On the financial markets, monetary policy tightening was already on the cards, modulated according to the intensity of what has become a global concern – accelerating inflation. And now tightening measures must be bold enough to tackle the potential adverse shocks of the Russia-Ukraine conflict. The Federal Reserve’s determination will continue to contrast with the constrained normalisation policies of the ECB and the Bank of England.

In the US, the FOMC’s sharp hawkish shift in late 2021 has only been extended over the first three months of 2022. Rhetoric suggests that the Fed will do whatever is needed to control inflation. Our 2022 scenario is less aggressive than the market and forecasts a two-stage tightening – aggressive in H1 (100bp) and measured H2 (50bp), bringing the Fed funds target range to 1.50 1.75% at end-2022.

In the Eurozone, inflation is accelerating, but the economic outlook is deteriorating. Although it is generally favourable, there is a risk that it will reveal dangerous divergences between countries. The ECB will have a delicate balancing act. The central bank would be ‘happy’ if its vigilance in the face of inflation is not synonymous with an overreaction. Purchasing programmes are coming to an end. The exceptional Pandemic Emergency Purchase Programme (PEPP) was halted at the end of March and the classic Asset Purchase Programme (APP) will come to an end in Q3. The end of quantitative easing will not automatically be followed by a rise in interest rates. The pace of tightening remains to be seen. It will depend on the economic data and is expected to initially take the form of a hike in the deposit facility rate late this year. Moreover, in addition to securities purchases and interest rates, starting in the summer, TLTRO III will help to tighten liquidity conditions. 

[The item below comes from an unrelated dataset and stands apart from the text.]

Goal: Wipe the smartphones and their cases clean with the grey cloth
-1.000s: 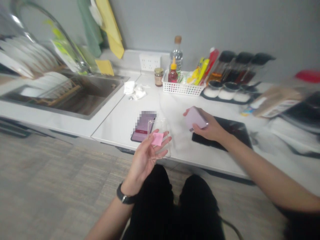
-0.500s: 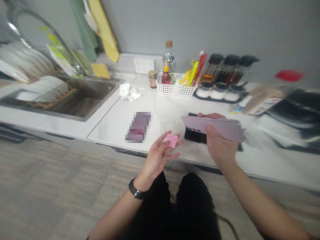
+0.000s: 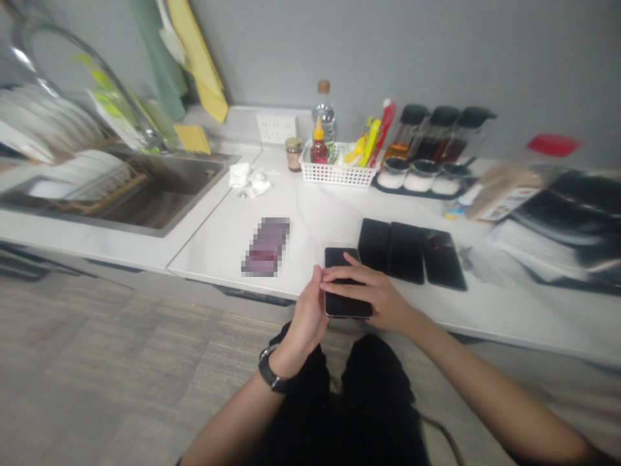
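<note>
A smartphone (image 3: pixel 347 304) lies face up between my hands at the counter's front edge, its dark screen towards me. My left hand (image 3: pixel 309 310) grips its left side, fingers hidden beneath it. My right hand (image 3: pixel 385 299) is at its right side, with fingers reaching over the screen to my left thumb. The pink sticky note is not visible now. Just right of my hands, three dark phones (image 3: pixel 406 252) lie side by side on the counter (image 3: pixel 310 213). To the left is a pixelated purple, phone-shaped patch (image 3: pixel 266 247).
A sink (image 3: pixel 167 200) with a dish rack is on the left. Along the wall stand a white basket (image 3: pixel 339 173) of condiments, a jar (image 3: pixel 294 155) and seasoning jars (image 3: pixel 420 175). Crumpled tissues (image 3: pixel 250 180) lie near the sink; clear plastic (image 3: pixel 485 262) lies at right.
The phone in my right hand has moved left and turned screen up, and my left hand now grips it too. The pink sticky note has gone out of sight. The three phones are uncovered.
</note>
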Tool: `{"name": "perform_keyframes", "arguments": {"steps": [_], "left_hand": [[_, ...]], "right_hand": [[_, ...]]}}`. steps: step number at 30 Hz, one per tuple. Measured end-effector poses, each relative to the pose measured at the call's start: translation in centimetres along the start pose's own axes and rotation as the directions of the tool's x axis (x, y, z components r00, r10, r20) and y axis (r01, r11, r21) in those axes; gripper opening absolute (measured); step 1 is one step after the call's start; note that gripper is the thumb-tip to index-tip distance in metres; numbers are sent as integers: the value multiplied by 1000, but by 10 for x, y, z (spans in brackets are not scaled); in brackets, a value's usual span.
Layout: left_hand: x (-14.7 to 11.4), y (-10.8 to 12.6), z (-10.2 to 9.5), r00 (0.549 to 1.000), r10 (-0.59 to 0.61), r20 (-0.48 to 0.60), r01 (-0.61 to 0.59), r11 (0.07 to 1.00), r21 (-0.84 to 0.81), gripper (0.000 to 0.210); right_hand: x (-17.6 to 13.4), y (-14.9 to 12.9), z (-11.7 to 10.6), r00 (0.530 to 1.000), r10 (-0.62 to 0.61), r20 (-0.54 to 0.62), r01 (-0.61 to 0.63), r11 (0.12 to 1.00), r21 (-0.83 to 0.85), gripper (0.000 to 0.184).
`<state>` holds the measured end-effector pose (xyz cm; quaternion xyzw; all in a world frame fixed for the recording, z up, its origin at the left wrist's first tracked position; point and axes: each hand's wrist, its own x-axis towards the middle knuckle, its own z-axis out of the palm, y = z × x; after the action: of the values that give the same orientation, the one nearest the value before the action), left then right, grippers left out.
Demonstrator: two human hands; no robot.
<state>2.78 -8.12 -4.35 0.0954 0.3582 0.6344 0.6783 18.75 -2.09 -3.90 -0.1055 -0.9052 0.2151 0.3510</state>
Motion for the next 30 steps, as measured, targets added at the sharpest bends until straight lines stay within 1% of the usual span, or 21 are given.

Aggressive or measured, monetary policy tightening is pushing up short-term rates. Structural factors, as well as questions around whether inflation is here to stay and whether the recovery will last, will tend to slow the pace of increases in long-term rates. Our scenario is forecasting US and German 10-year sovereign rates at close to 2.00% and 0.90%, respectively, at the end of 2022. As quantitative tightening, which has been a powerful anchor, starts, non-super core Eurozone sovereign spreads are expected to widen.